Badanie sugeruje, że podczas jazdy łazikami i chodzenia po Księżycu pojawił się ciemniejszy pył księżycowy zwany regolitem. Ponieważ ciemniejsze materiały pochłaniają więcej światła, ekspozycja tego ciemniejszego pyłu najprawdopodobniej spowodowała rozgrzanie powierzchni Księżyca.
„Podczas instalacji instrumentów możesz w rzeczywistości zakłócić temperaturę powierzchni środowisko w miejscu, w którym chcesz dokonać pewnych pomiarów ”- powiedział główny autor badania i geofizyk Seiichi Nagihara, planetolog z Texas Tech University, na blogu GeoSpace Amerykańskiej Unii Geofizycznej.
Naukowcy nadal nie mogą. upewnij się, że odciski stóp wyjaśniają zjawisko ocieplenia, zwłaszcza że niektóre stare taśmy zostały bardzo zdegradowane, zanim naukowcy je dostali.
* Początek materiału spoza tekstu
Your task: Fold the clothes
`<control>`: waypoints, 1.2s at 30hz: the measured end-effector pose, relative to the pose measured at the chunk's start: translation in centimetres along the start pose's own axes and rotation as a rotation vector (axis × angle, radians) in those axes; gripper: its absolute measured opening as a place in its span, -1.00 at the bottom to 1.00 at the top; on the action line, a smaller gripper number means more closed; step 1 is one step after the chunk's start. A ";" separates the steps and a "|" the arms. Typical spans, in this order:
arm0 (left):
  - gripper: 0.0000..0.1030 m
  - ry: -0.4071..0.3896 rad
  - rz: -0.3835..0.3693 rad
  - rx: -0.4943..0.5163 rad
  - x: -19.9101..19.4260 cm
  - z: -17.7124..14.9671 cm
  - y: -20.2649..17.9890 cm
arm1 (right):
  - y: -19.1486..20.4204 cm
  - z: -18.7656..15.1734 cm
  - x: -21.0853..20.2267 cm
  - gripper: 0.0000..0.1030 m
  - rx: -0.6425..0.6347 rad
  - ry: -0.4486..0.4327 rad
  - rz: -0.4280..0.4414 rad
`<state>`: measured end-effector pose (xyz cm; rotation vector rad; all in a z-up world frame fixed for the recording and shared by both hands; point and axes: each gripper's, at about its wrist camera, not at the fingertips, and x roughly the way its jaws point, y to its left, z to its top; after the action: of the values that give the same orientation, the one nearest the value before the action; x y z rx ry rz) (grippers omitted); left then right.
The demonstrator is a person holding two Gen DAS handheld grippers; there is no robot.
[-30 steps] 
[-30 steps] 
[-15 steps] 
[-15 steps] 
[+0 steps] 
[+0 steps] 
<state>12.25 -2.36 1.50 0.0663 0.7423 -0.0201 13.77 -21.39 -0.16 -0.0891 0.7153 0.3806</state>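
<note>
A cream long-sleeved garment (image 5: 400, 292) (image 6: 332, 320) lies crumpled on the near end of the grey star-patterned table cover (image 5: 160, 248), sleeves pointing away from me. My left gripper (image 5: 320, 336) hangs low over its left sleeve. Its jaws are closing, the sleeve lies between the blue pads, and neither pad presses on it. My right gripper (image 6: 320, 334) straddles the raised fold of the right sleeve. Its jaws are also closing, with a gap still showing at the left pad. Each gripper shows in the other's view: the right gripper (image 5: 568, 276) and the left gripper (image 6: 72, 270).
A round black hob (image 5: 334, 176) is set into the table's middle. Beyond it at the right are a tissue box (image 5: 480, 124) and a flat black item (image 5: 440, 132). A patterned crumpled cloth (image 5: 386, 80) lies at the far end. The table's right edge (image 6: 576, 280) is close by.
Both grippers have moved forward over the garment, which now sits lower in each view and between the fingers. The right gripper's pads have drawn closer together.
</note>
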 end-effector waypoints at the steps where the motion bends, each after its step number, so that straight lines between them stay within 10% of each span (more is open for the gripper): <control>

Ale jeśli tylko kilka spacerów na księżycu może spowodować pewnego rodzaju zmianę klimatu na Księżycu, co daje naukowcom nowy czynnik do rozważenia podczas planowania przyszłych misji ludzi na Księżyc.
Nagihara powiedział, że ślady stóp prawdopodobnie nie będą tak dużym problemem, jeśli ludzie lądują jednak na Marsie, ponieważ cienka marsjańska atmosfera kontroluje th Klimat czerwonej planety.
„Nie martwię się, że astronauci spowodują globalne ocieplenie Marsa tylko przez pozostawienie śladów” – powiedział Business Insider w e-mailu.
Znalezienie przypomina, że wszystko, czego ludzie (i nasze sondy) dotykają w przestrzeni, zmienia się pod wpływem naszych działań – w tym naszych kroków, eksperymentów, a nawet śmieci, które zostawiamy w kosmosie.
„Tego rodzaju rozważania z pewnością dotyczą projektowania instrumentów następnej generacji” – powiedział Nagihara dla GeoSpace.